Das irakische Parlament hat am gestrigen Montag das Mossulabkommen ratifiziert.[1] Mit diesem Schritt findet die auf Vermittlung des Völkerbundes zustande gekommene Einigung zwischen der Türkei, England und Irak ihren formalen Abschluss. Die Souveränität Iraks über das umstrittene, ölreiche Vilajet Mossul ist damit völkerrechtlich anerkannt.
Parlament und Senat in Bagdad haben zudem eine weitere wichtige Entscheidung getroffen.[2] Sie ratifizierten die abgeänderte Petroleumkonzession, durch welche die finanziellen Beziehungen zwischen der Regierung und den ausländischen Ölgesellschaften neu geordnet werden.[2] Die Änderung betrifft die ursprüngliche Konzession vom vergangenen August, welche nun zugunsten Iraks angepasst wurde.[2]

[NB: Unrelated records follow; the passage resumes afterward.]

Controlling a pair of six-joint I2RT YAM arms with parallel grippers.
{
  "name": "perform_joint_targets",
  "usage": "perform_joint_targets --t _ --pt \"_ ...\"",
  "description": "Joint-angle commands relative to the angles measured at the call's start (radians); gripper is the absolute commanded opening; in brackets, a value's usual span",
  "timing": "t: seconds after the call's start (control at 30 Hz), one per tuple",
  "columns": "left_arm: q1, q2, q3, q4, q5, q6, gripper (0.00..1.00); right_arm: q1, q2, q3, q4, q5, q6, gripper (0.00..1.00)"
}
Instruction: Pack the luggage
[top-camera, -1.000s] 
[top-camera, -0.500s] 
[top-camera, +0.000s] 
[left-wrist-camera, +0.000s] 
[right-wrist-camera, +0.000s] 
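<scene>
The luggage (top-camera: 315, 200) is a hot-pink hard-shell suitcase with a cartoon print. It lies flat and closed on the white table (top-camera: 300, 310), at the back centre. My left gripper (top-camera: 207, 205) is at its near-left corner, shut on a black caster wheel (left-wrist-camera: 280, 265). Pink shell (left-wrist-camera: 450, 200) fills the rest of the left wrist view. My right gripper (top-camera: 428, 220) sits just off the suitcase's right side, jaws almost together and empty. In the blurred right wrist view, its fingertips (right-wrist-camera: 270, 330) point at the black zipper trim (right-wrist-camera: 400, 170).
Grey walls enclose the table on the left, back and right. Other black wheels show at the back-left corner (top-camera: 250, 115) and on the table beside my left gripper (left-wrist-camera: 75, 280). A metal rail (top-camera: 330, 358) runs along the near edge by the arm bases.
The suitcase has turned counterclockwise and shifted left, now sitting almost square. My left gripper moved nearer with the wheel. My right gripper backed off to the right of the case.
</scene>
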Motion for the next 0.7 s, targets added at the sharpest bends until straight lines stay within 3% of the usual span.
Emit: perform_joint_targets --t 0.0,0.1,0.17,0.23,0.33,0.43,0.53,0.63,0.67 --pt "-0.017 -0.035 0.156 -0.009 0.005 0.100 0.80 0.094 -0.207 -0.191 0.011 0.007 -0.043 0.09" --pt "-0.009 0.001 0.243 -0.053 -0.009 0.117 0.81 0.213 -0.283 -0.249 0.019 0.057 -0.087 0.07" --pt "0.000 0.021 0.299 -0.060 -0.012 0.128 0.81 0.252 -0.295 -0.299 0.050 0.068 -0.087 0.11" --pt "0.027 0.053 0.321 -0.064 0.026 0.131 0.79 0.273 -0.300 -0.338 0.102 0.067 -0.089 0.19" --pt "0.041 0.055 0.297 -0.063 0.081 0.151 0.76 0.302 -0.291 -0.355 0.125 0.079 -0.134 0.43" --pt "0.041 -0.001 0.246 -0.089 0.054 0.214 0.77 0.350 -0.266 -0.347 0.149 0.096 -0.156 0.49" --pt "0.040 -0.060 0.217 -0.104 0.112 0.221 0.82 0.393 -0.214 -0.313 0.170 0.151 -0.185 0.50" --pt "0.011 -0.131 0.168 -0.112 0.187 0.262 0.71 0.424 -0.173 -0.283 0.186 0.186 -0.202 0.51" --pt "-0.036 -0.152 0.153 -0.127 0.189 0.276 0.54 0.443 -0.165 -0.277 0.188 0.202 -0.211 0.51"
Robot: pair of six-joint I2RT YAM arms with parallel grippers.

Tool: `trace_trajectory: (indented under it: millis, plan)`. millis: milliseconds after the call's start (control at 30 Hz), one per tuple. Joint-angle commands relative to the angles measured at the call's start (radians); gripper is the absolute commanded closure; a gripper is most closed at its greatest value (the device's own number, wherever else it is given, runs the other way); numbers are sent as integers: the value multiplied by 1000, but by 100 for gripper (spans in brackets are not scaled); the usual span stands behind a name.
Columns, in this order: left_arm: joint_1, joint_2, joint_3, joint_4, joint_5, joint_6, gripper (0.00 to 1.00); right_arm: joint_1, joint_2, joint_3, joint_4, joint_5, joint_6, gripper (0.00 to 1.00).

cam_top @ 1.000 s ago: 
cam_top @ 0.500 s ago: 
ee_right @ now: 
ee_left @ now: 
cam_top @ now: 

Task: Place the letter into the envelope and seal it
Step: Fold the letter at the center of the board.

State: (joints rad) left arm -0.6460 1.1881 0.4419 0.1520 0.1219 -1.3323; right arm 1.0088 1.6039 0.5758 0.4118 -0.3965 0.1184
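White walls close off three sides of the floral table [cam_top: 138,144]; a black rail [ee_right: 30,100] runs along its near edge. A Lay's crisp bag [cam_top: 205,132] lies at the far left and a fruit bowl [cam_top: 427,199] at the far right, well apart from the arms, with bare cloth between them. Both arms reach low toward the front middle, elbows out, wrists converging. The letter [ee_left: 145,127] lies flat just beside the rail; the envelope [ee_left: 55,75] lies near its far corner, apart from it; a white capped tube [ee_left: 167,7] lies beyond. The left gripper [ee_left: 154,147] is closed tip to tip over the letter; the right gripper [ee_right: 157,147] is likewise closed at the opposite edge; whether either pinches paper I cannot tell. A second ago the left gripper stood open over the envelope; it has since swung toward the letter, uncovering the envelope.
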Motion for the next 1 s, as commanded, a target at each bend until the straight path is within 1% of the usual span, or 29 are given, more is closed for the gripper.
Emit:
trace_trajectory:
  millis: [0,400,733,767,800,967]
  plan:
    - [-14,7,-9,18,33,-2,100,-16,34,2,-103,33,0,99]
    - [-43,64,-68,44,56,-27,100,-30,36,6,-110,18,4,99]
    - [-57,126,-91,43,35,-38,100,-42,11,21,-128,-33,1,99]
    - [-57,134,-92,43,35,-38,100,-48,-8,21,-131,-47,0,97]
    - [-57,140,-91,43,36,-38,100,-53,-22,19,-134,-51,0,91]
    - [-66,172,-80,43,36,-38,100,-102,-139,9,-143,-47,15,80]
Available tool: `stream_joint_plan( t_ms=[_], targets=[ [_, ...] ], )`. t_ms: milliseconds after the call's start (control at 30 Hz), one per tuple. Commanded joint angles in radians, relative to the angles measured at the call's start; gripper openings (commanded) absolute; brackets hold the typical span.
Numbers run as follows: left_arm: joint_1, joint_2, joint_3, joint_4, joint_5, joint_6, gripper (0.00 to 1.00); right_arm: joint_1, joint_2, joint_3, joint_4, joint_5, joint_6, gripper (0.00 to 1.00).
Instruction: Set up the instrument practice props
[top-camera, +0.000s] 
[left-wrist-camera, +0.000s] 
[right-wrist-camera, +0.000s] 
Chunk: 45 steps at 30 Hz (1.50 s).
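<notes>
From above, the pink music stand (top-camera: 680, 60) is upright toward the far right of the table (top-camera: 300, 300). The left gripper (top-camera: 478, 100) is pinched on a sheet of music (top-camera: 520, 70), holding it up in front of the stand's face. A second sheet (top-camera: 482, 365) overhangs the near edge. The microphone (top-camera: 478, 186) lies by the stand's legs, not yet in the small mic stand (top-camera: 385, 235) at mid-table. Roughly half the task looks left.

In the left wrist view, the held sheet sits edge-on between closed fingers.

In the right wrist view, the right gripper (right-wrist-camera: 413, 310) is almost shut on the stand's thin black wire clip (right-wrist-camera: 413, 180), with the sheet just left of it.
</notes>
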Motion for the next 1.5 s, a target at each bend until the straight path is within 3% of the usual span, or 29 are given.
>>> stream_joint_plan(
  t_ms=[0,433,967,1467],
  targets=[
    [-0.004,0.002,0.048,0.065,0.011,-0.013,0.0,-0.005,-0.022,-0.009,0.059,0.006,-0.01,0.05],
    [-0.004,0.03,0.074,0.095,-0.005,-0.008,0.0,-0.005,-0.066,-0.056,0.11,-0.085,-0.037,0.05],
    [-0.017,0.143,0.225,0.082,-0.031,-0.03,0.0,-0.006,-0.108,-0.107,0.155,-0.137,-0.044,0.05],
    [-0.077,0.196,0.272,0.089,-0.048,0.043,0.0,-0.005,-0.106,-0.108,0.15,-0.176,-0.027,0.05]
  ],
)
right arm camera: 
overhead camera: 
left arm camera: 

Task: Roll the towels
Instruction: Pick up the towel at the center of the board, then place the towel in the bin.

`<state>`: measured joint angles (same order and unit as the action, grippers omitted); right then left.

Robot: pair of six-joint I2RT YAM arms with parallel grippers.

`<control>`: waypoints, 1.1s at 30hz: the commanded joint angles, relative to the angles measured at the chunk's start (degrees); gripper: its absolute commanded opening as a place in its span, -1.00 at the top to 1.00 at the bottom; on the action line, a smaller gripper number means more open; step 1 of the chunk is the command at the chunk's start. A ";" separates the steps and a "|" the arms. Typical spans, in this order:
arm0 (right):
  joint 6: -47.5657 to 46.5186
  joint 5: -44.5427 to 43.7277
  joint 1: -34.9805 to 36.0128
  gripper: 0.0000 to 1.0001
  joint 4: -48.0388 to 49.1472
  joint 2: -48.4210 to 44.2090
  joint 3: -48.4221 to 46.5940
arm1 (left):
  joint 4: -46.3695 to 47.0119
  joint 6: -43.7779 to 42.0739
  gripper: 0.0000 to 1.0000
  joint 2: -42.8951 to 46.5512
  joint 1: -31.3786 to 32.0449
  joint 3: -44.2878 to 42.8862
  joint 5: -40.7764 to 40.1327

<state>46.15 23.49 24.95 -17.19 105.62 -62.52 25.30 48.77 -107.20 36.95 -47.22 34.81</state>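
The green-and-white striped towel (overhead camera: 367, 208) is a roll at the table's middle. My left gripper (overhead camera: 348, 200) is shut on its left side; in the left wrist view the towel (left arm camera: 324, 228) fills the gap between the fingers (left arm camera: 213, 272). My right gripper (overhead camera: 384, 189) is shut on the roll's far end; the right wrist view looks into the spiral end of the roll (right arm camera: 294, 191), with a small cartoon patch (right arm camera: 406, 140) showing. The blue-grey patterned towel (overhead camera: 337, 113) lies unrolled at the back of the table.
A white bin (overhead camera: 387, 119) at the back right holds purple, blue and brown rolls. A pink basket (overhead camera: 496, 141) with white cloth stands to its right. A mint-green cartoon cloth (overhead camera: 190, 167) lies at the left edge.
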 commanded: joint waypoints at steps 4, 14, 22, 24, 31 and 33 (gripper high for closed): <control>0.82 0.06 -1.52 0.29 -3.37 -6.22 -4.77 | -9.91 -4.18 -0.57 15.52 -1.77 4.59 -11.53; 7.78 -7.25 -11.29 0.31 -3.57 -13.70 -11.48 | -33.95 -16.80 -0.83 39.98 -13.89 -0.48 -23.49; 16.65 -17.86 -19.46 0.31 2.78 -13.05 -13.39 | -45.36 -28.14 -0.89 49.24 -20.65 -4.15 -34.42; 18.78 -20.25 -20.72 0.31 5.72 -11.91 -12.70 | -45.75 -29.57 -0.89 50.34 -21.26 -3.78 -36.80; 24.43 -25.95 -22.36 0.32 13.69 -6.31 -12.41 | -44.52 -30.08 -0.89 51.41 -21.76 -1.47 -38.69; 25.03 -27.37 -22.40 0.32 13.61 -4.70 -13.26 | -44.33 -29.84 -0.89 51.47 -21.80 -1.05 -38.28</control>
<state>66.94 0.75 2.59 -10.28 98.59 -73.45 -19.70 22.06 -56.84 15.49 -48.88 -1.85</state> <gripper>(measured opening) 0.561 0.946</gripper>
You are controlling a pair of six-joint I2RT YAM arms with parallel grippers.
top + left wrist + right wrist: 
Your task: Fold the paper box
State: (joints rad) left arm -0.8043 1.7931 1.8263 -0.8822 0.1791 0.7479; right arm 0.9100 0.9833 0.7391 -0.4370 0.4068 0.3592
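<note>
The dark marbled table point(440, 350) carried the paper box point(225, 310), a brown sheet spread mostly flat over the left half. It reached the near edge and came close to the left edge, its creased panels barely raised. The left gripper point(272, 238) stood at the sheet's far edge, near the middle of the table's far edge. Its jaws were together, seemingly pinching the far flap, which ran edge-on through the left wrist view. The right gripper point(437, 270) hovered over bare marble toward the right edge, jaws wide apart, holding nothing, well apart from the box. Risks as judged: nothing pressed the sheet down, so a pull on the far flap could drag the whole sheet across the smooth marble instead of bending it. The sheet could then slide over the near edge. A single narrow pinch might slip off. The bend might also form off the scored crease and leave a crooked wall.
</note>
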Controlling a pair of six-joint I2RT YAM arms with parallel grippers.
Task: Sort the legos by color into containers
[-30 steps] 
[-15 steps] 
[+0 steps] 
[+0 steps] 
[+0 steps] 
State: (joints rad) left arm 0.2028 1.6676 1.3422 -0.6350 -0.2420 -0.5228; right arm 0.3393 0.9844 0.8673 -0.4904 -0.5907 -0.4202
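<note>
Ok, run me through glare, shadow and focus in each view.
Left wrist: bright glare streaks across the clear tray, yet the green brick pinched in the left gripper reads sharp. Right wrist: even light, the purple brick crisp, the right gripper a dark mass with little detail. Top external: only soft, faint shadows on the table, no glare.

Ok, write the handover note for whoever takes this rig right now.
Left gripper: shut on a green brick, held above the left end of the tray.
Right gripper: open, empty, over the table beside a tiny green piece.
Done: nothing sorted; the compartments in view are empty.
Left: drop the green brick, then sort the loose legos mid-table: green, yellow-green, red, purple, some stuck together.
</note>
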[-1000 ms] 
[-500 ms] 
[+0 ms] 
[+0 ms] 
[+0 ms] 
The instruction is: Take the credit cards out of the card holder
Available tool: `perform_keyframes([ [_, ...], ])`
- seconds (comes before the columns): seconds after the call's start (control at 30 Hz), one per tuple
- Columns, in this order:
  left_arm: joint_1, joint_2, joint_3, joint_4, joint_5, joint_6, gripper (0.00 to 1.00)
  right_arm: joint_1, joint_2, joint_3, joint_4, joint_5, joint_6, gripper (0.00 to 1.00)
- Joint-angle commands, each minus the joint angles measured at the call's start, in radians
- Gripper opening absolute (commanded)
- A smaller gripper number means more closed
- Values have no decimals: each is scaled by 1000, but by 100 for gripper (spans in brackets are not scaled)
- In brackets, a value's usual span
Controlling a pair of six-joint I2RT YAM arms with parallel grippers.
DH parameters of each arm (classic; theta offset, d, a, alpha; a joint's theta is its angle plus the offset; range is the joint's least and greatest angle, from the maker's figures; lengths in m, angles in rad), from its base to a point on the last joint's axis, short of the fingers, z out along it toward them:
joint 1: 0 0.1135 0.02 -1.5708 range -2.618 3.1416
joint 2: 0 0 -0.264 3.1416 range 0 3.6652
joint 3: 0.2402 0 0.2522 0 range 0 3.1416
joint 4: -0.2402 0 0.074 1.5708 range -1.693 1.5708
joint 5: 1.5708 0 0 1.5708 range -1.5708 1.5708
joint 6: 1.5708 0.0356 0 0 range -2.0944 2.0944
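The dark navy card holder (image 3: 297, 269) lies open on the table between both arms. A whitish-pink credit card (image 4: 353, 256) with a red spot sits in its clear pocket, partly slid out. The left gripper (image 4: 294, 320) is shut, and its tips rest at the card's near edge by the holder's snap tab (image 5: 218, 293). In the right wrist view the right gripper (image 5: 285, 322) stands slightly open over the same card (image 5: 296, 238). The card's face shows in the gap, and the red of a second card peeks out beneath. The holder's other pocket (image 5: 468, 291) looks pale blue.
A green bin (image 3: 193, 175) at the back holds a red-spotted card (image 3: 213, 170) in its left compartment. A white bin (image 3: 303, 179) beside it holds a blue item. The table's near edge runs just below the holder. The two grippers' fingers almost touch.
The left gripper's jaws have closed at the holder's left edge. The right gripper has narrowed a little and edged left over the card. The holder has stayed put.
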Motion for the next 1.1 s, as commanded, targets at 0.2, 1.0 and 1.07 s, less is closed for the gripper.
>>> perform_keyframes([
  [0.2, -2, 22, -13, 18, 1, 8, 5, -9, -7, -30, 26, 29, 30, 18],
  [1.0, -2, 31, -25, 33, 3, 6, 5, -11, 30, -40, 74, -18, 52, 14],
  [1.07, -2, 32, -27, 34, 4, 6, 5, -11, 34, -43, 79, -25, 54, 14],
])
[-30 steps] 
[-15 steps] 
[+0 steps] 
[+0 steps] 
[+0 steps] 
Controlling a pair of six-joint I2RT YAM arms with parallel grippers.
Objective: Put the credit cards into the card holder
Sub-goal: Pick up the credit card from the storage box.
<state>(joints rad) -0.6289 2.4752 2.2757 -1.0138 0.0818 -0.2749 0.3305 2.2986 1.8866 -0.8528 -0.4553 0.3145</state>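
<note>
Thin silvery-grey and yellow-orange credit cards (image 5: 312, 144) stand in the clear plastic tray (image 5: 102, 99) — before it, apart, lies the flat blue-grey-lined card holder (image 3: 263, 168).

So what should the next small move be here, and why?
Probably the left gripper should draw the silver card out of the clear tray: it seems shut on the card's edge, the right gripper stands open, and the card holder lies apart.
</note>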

Die neue Vereinbarung sichert dem irakischen Staat eine feste Abgabe von vier Shilling pro geförderter Tonne Rohöl zu.[2] Damit wird die zuvor vorgesehene Regelung, die eine Beteiligung von 16 Prozent am Nettogewinn vorsah, ersetzt.[2] Die Umstellung auf eine feste Tantieme, unabhängig vom schwankenden Unternehmensgewinn, verschafft der irakischen Staatskasse berechenbarere und stabilere Einnahmen.